• _WORK INSTRUCTIONS_:
Please restate the data below word for word, omitting all images.

Data entries:
Content starts

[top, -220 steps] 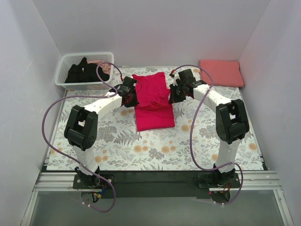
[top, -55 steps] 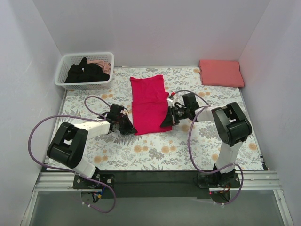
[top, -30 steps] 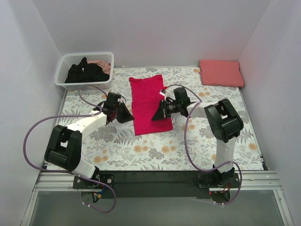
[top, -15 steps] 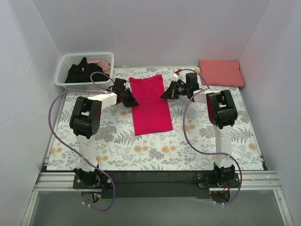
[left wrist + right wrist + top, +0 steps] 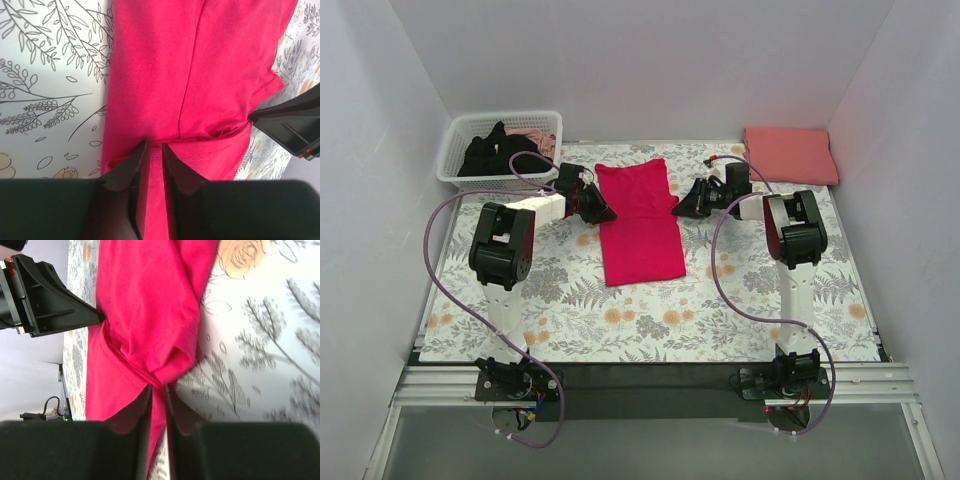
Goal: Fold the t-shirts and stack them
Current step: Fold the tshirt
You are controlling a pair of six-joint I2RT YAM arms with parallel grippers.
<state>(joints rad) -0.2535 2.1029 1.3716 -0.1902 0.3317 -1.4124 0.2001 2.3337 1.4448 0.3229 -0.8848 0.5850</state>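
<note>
A floral cloth (image 5: pixel 620 320) covers the table, with bare print on both sides in front of the arms. The crimson t-shirt (image 5: pixel 642 225) lies flat mid-table, a long folded strip running away from me. The left gripper (image 5: pixel 603 212) sits at its far-left edge, jaws a narrow slit apart over red fabric; I cannot tell if they pinch. The right gripper (image 5: pixel 680 209), opposite, nips a bunched sleeve. Far left, a basket (image 5: pixel 455 150) holds the black t-shirt (image 5: pixel 495 155); far right lies the folded salmon t-shirt (image 5: pixel 790 155). Pale walls (image 5: pixel 640 70) close in.
</note>
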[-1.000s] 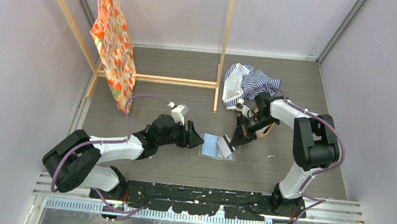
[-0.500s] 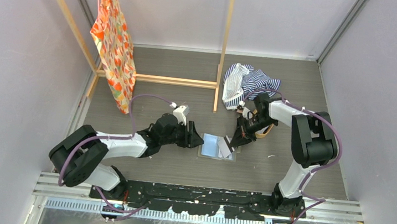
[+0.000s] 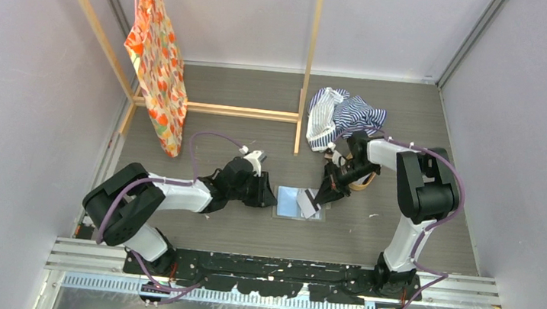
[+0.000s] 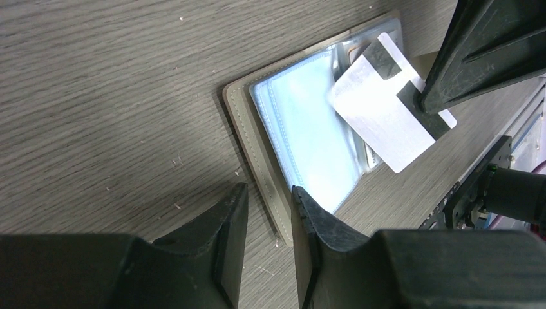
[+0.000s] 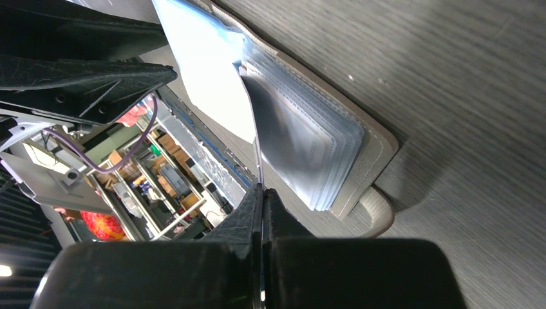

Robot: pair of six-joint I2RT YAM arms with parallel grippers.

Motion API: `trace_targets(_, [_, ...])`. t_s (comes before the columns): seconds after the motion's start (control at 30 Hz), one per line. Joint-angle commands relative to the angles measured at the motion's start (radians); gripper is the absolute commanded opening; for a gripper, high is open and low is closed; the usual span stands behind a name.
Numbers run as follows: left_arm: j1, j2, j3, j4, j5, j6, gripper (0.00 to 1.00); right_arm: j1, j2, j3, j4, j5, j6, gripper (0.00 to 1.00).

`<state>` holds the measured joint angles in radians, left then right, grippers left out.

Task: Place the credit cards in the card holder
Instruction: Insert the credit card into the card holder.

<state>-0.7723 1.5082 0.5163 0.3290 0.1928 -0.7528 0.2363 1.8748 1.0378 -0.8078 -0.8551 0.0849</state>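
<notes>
No text can be read; the white card (image 4: 376, 119) seems blank, maybe glare.

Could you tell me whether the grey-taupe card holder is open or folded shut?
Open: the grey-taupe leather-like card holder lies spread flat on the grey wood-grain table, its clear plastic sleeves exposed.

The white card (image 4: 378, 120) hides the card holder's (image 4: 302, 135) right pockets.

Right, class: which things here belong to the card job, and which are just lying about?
Job: open card holder; white card pinched by the right gripper; left gripper beside the holder.
Lying about: striped cloth; orange patterned cloth; wooden frame.
</notes>
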Motion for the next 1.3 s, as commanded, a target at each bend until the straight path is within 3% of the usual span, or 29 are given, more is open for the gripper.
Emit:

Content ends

• _ANSWER SPACE_:
[top, -220 steps] 
[top, -55 steps] 
[top, -30 steps] 
[top, -15 steps] 
[left wrist + right wrist + top, +0 steps] 
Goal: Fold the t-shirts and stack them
Current step: Fold the tshirt
You are controlling a pair of six-joint I2RT YAM arms with parallel grippers.
<state>(joints rad) -0.2535 2.1029 1.3716 -0.1902 0.3317 -1.4124 0.2001 2.3337 1.4448 0.3229 -0.8848 0.5850</state>
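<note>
A floral cloth (image 5: pixel 620 320) covers the table, with bare print on both sides in front of the arms. The crimson t-shirt (image 5: pixel 642 225) lies flat mid-table, a long folded strip running away from me. The left gripper (image 5: pixel 603 212) sits at its far-left edge, jaws a narrow slit apart over red fabric; I cannot tell if they pinch. The right gripper (image 5: pixel 680 209), opposite, nips a bunched sleeve. Far left, a basket (image 5: pixel 455 150) holds the black t-shirt (image 5: pixel 495 155); far right lies the folded salmon t-shirt (image 5: pixel 790 155). Pale walls (image 5: pixel 640 70) close in.
</note>
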[-1.000s] 
[-0.500s] 
[+0.000s] 
[+0.000s] 
[+0.000s] 

Robot: pair of six-joint I2RT YAM arms with parallel grippers.

Motion API: `trace_targets(_, [_, ...])`. t_s (comes before the columns): seconds after the motion's start (control at 30 Hz), one per line. Joint-angle commands relative to the angles measured at the motion's start (radians); gripper is the absolute commanded opening; for a gripper, high is open and low is closed; the usual span stands behind a name.
Numbers run as follows: left_arm: j1, j2, j3, j4, j5, j6, gripper (0.00 to 1.00); right_arm: j1, j2, j3, j4, j5, j6, gripper (0.00 to 1.00).

`<state>` holds the measured joint angles in radians, left then right, grippers left out.

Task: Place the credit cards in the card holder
Instruction: Insert the credit card into the card holder.

<state>-0.7723 1.5082 0.5163 0.3290 0.1928 -0.7528 0.2363 1.8748 1.0378 -0.8078 -0.8551 0.0849</state>
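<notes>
No text can be read; the white card (image 4: 376, 119) seems blank, maybe glare.

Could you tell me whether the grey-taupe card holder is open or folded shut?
Open: the grey-taupe leather-like card holder lies spread flat on the grey wood-grain table, its clear plastic sleeves exposed.

The white card (image 4: 378, 120) hides the card holder's (image 4: 302, 135) right pockets.

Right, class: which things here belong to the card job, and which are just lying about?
Job: open card holder; white card pinched by the right gripper; left gripper beside the holder.
Lying about: striped cloth; orange patterned cloth; wooden frame.
</notes>
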Motion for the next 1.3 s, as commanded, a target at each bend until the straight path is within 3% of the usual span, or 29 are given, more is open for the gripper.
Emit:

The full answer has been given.